See Brown v. W.T. Martin Plumbing & Heating, 2013 VT 38, 2013 Vt. LEXIS 39 (June 21, 2013) [2013 VT 38, 2013 Vt. LEXIS 39 (June 21, 2013)].

See generally Larson’s Workers’ Compensation Law, § 80.07 [80.07].

Illinois: Bank Employee Deemed a Traveling Employee for Injuries Sustained in Public Parking Lot

An Illinois appellate court recently reversed a finding by the state’s Industrial Commission and held that injuries sustained by a bank employee who, as he attempted to avoid an oncoming car, stepped in a pothole and fell as he exited a municipal parking lot were compensable.  Applying the traveling employee rule, the court observed that the Commission had determined that the employee’s duties required that he travel from one bank branch to another and that travel was, therefore, an essential element of the employee’s job.  The court concluded that an injury sustained by a traveling employee arises out of his employment if he is injured while engaging in conduct that is reasonable and foreseeable, i.e., conduct that might normally be anticipated or foreseen by the employer.
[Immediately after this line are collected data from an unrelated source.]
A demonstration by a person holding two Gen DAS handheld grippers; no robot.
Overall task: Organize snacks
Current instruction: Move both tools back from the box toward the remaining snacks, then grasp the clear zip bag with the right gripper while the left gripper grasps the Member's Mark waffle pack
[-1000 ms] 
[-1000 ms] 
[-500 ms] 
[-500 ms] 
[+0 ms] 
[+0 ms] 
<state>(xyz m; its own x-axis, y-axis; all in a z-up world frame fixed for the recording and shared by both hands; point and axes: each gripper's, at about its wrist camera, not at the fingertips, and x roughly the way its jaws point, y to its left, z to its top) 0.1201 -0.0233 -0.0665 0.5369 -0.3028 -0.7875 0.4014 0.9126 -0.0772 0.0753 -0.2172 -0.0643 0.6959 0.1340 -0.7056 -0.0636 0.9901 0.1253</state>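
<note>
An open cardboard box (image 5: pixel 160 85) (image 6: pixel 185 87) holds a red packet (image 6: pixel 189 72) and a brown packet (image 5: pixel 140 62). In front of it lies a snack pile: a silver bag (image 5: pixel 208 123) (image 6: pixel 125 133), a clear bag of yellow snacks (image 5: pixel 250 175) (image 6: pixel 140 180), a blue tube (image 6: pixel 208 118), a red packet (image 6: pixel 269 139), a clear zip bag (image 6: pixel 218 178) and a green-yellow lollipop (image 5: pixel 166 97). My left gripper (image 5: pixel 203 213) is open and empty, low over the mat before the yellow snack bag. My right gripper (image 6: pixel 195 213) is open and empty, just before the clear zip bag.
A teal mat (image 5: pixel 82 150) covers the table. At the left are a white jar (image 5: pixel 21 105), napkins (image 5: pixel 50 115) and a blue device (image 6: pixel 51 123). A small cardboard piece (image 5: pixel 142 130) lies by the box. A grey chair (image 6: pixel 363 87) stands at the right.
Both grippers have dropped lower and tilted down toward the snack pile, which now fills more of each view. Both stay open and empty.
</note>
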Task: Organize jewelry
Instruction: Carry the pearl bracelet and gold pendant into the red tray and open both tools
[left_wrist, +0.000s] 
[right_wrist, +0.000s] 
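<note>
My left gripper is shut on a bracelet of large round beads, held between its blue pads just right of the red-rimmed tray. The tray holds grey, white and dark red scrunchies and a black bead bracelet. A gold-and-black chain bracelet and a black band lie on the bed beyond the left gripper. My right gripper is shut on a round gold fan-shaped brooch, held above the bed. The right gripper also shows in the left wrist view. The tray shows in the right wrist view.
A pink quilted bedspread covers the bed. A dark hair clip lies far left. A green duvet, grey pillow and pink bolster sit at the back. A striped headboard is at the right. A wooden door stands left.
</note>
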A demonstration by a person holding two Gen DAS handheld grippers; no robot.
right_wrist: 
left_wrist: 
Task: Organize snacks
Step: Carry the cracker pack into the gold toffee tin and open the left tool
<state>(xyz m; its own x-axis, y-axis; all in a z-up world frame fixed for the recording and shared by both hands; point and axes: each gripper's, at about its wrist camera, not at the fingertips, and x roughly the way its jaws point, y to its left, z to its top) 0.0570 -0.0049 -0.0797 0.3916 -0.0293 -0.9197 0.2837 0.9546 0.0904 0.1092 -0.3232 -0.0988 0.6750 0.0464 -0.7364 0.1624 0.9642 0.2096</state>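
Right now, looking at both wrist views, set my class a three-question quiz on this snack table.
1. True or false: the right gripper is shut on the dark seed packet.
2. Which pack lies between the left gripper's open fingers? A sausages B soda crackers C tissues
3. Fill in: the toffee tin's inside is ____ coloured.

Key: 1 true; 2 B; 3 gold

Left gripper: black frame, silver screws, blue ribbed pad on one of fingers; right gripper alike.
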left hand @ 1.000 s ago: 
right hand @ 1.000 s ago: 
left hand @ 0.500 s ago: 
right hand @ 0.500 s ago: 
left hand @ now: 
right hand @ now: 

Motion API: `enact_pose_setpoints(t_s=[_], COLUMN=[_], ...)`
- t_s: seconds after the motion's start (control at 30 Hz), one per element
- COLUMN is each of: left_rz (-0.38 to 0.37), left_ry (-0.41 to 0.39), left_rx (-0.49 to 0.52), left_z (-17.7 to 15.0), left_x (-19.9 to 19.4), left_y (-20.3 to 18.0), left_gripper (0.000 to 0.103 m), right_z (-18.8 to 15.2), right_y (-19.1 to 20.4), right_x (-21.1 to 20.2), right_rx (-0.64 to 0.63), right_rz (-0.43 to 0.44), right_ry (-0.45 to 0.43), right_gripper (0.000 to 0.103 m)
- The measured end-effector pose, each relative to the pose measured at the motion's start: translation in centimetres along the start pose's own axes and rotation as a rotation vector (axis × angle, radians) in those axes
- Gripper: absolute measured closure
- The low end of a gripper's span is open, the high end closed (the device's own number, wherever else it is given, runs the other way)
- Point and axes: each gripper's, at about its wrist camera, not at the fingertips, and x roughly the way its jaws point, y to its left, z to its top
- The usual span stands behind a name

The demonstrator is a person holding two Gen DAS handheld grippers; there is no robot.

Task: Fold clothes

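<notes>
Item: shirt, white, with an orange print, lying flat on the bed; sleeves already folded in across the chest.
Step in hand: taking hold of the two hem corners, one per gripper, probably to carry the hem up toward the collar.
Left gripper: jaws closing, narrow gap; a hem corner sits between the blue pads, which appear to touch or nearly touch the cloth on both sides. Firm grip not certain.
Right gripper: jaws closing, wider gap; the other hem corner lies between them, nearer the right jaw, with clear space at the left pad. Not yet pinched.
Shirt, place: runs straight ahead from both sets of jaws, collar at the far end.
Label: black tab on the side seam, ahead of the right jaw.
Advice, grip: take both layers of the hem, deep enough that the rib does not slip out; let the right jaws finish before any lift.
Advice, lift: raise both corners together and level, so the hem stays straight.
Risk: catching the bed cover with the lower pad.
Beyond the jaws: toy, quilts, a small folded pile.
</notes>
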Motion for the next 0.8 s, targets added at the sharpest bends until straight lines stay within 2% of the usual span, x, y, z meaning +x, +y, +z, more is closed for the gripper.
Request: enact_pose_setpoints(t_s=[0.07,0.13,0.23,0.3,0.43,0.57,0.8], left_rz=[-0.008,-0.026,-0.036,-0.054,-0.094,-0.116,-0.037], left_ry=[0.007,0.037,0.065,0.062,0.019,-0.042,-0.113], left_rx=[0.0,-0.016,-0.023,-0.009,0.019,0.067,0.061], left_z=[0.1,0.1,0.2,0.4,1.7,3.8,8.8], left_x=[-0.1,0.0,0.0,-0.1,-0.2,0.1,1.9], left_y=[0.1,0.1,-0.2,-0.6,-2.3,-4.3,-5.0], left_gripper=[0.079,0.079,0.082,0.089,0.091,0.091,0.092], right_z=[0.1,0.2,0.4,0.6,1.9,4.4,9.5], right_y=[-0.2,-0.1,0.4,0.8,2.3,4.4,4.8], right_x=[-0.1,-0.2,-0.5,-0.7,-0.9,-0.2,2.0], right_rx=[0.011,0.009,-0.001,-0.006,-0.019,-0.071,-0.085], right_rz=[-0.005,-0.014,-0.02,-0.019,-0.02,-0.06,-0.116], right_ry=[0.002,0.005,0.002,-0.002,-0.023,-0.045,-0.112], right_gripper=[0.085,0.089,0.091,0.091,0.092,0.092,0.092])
Since the employer did not provide parking at the bank branch, it was reasonable that the employee would seek out a spot in the nearby municipal lot and walk to the bank.

See Kertis v. Illinois Workers’ Comp. Comm’n, 2013 Ill. App. LEXIS 410 (June 18, 2013) [2013 Ill. App. LEXIS 410 (June 18, 2013)].

See generally Larson’s Workers’ Compensation Law, § 25.01 [25.01].

Truck Driver’s Injuries Not Covered by Michigan No-Fault Act, Comp Carrier Entitled to Lien for Compensation Outlay

A federal district court recently held that injuries sustained by a long haul truck driver when he fell while existing the passenger door of a truck that his employer leased from defendant did not fall within Michigan’s No-Fault Automobile Act in spite of the fact that the no-fault act provides for economic benefits to be paid for injuries sustained from "occupying, entering into, or alighting from [a parked] vehicle" [Mich. Comp. Laws 500.3106(1)(c)]. The court observed that for injuries sustained in the course of employment, the no-fault statute did not apply unless, among other things, the injury was sustained while entering into or alighting from the vehicle immediately after the vehicle became disabled.  The court added that at the time of his injury, the driver was fulfilling an obligation of his job—checking the truck to ensure that it was ready for his trip. Thus, he was not injured by a "motor vehicle disability." Moreover, the truck was not being used as a motor vehicle. Accordingly, since the no-fault act not apply, the subrogation provisions of the Michigan Workers’ Compensation Disability Act did apply and the employer’s workers’ compensation carrier was entitled to a lien of approximately $75,000, after deducting the driver’s expenses in creating the recovery fund.

See Trueblood v. Ryder Truck Rental, Inc., 2013 U.S. Dist. LEXIS 88778 (E.D. Mich., June 25, 2013) [2013 U.S. Dist. LEXIS 88778 (E.D. Mich., June 25, 2013)].

See generally Larson’s Workers’ Compensation Law, § 117.01 [117.01].